5. International Land Model Benchmarking (ILAMB)¶
The ILAMB is a python package which provides systematic assessment and benchmarking of land surface models by confronting them with reference datasets. ILAMB works with CF-compliant NetCDF files, such as outputs from CMIP models distributed by ESGF.
ILAMB can also read outputs from ELM in their native format and supports both structured and unstructured grids for gridded or point scale simulations.

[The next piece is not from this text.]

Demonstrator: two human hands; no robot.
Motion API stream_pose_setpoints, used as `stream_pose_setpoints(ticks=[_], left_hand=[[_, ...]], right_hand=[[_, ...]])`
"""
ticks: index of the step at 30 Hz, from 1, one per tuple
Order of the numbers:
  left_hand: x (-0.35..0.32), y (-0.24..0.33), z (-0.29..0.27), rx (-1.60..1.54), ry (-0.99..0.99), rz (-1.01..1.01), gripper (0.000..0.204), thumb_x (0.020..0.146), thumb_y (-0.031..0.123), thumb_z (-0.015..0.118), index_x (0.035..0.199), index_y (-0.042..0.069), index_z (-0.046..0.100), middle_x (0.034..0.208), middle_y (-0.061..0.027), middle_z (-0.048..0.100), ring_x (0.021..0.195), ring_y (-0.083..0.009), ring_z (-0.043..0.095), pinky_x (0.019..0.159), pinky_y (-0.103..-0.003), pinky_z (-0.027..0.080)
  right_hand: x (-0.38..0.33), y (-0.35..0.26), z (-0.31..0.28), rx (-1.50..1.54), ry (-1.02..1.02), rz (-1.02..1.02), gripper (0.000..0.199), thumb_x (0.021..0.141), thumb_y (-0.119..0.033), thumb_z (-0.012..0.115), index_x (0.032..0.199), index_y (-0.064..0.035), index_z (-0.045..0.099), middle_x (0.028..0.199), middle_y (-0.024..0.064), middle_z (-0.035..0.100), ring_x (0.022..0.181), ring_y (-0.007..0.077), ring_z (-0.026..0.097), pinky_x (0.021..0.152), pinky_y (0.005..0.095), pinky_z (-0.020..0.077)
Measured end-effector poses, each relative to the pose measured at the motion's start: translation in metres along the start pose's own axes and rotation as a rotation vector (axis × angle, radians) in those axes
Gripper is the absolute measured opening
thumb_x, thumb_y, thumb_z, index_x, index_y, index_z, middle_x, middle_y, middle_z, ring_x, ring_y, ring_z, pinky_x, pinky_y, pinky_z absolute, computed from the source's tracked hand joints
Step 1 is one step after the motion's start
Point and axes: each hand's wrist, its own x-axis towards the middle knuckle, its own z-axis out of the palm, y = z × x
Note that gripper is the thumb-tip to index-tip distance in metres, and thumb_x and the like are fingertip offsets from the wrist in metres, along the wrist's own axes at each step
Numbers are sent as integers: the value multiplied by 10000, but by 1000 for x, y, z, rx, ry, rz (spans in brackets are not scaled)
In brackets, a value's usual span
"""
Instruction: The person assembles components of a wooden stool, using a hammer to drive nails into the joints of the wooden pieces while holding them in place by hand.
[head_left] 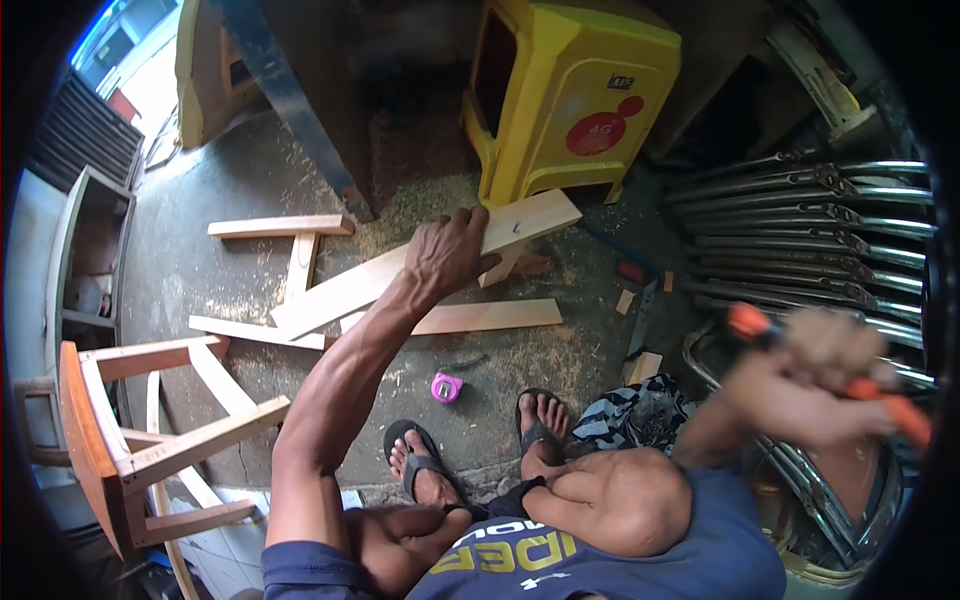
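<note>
My left hand (445, 255) is closed over a pale wooden plank (535, 218), thumb at its near edge. The plank slants up to the right, and a small dark nail-like bit shows near its far end. Under it lies another flat board (490, 317), with a short wood piece (507, 262) partly hidden behind. Raised at the right, my right hand (825, 350) grips an orange-and-black handled tool (885, 400). Motion blurs this tool, so its kind cannot be made out. A T-shaped pair of wood pieces (303, 245) lies left of the plank.
A yellow plastic stool (570, 100) stands beyond the plank. Stacked metal-framed chairs (800, 220) crowd the right side. A wooden stool frame (180, 440) lies at the left. Between my feet and the boards is a pink tape measure (447, 388); a metal square (642, 315) lies right.
</note>
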Motion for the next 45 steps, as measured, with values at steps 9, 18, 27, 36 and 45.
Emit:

As part of this workshop we will explore features of ILAMB using a series of Pan-Arctic scale gridded simulations conducted using ELM.
5.1. Get the ILAMB model and observation data¶
Skip if you have completed this step before
docker run -it --rm \
-v $(pwd):/home/modex_user \
-v inputdata:/mnt/inputdata \
yuanfornl/ngee-arctic-modex26:models-main-latest \
/home/modex_user/tools/scripts/get_inputdata.sh
ILAMB includes ilamb-fetch tool to get data from ILAMB data servers.
$ ilamb-fetch -h
usage: ilamb-fetch [-h] [--local_root PATH] [--remote_root PATH] [-k COLLECTION] [-c] [--no-check-certificate] [-y]
options:
-h, --help show this help message and exit
--local_root PATH Location on your system.
--remote_root PATH Location on the remote system.
-k, --collection COLLECTION
Data collection to download. [Options: ILAMB-Data (default); ABoVE-Data; NGEEA-Data;]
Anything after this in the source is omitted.